Structures of the pons

She would clearly need an MRI scan, something not available here at FAME, and she would need further testing and treatment after the MRI, neither of which would likely be available either. Given the situation, it would be necessary to transfer her for the MRI and further management once the nature of her condition was determined, so it was decided to refer her to KCMC in Moshi. I reached out to the neurologist there, who was actually in Philadelphia, of all places, for a meeting, but would relay the information to her colleagues back at KCMC. Hopefully, she will have something that is reversible and or treatable.

Morning report

Another patient who came in to see us was a woman who had been seen in March and had suffered a left hemispheric stroke. She was now complaining of pain on the right side of her body and in questioning her, she seemed to indicate that the pain was primarily in her joints but only on the right side. Knowing where her stroke had occurred, which was a large, subcortical stroke in the left basal ganglia region. We didn’t have the actual report of the scan, though thankfully, I was able to search for the actual study on our server and was able to locate it very quickly. Sure enough, the infarct was a very large left subcortical lesion right in the region of the left thalamus, and what the patient had was actually a thalamic pain syndrome, and not a musculoskeletal or rheumatologic condition. The treatment would be very different as one would be treated primarily with NSAIDs for an MSK/Joint issue and would be started.

CT scan of our patient with the left basal ganglia stroke

Given the roll we’ve been on with our Parkinson’s population, we had yet another one of our patients come back in to see us on their carbidopa-levodopa trial that was clearly successful, and the patient was very excited given the improvement that she had in her function. She was incredibly grateful and thanked everyone. Another gentleman returned as he always does every six months for his medications after he was diagnosed by me many years ago with bipolar disorder and has now regained his life and is working.

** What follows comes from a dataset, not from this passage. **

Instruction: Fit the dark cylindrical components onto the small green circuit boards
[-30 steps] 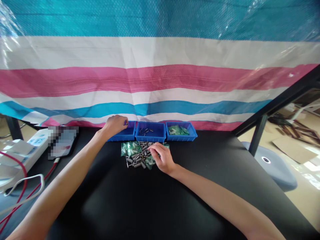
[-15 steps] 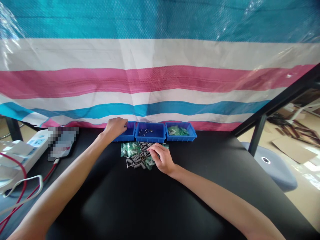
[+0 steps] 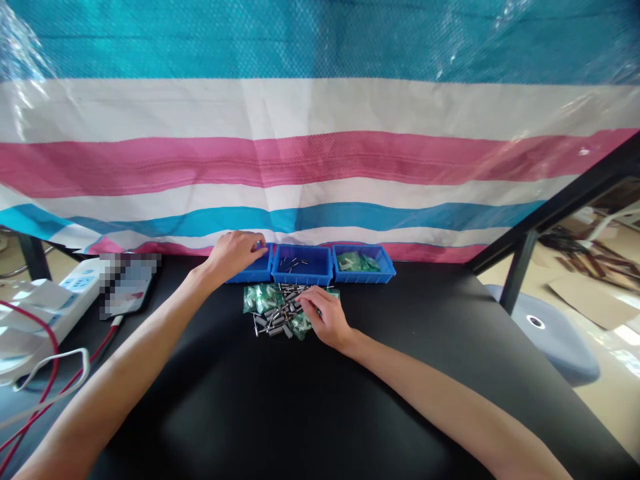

Out for dinner at the Galleria

For all the successes, though, there remain a great number of challenges for the work we do, both for neurology as well as for FAME in general. Our neurology patients receive a month’s worth of medicine (usually more) along with their visit and labs for the equivalent of $2 USD, though we have not yet found a way to provide long term medications, which can be very expensive, for this incredibly vulnerable population, and especially for our epilepsy patients who require lifelong medications. FAME has reduced the cost of care to what the local population can afford, but that means that only 20% of FAME’s operating costs are covered by patient fees with the remainer having to be raised every year from our incredibly dedicated donors, many of whom have been with us since the beginning, and private foundations, who have continued to support. FAME will continue to exist, inshallah, through the support of those who care and understand the goodness in giving.

I like this quote from Khalil Gibran, “Generosity is giving more than you can, and pride is taking less than you need.”